**Instructions for the task**.
For each line below that includes the word "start", make a copy.

+++ Supplied material +++

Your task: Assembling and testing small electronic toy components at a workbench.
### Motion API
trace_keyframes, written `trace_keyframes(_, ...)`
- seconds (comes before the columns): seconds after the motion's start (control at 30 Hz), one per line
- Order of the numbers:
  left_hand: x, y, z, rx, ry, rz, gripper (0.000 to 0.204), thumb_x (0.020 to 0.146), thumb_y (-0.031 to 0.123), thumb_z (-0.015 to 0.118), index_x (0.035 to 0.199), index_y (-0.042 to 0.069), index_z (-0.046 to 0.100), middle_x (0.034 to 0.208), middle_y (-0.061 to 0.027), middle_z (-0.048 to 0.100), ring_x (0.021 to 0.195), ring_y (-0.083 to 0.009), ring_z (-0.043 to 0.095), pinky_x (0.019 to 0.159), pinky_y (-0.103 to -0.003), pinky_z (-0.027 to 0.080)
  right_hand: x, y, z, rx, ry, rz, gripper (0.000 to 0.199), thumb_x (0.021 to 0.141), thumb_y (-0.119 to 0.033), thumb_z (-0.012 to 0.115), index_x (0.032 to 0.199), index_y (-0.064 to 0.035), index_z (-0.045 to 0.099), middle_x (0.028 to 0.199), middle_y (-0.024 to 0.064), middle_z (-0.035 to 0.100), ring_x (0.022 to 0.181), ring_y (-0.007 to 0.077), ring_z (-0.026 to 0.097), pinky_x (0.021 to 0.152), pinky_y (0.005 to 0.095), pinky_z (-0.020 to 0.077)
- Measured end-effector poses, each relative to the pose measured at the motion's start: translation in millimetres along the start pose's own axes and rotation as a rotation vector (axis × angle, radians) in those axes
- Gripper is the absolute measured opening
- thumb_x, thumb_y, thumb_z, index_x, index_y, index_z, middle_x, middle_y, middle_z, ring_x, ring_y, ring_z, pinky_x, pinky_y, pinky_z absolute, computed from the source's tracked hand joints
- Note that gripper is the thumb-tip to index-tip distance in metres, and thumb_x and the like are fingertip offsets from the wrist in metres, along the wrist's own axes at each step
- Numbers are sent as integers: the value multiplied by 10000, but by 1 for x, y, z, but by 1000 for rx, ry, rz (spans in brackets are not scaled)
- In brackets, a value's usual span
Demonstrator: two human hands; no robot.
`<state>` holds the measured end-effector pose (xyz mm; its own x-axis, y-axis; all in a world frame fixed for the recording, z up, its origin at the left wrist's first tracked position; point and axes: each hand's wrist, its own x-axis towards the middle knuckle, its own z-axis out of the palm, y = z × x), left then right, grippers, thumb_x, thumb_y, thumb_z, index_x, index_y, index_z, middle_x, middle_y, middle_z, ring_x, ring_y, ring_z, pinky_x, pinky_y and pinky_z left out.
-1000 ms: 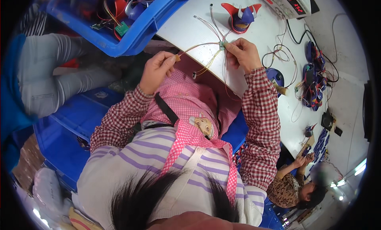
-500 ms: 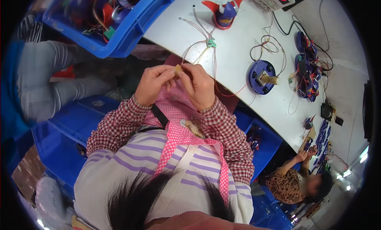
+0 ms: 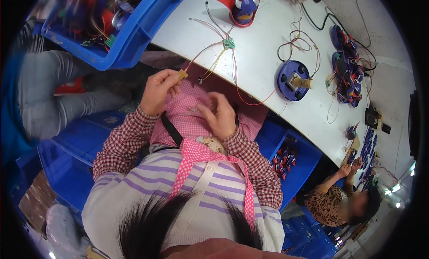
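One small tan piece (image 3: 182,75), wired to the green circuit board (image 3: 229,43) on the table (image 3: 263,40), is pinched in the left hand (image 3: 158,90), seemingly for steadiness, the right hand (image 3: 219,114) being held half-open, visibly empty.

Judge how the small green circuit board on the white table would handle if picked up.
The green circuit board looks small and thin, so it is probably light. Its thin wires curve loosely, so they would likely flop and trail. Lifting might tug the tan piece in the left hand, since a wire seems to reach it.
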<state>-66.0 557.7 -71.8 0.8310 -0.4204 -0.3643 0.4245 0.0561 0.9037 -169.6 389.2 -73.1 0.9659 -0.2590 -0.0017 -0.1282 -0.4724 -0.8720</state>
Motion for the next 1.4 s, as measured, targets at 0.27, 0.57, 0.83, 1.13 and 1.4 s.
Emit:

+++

**Result of the exercise**.
- seconds (comes before the columns): seconds after the motion's start (control at 30 Hz), one per line
- Measured end-effector poses, each relative to the pose measured at the motion's start: translation in millimetres along the start pose's own axes and rotation as a rotation vector (axis × angle, radians) in those axes

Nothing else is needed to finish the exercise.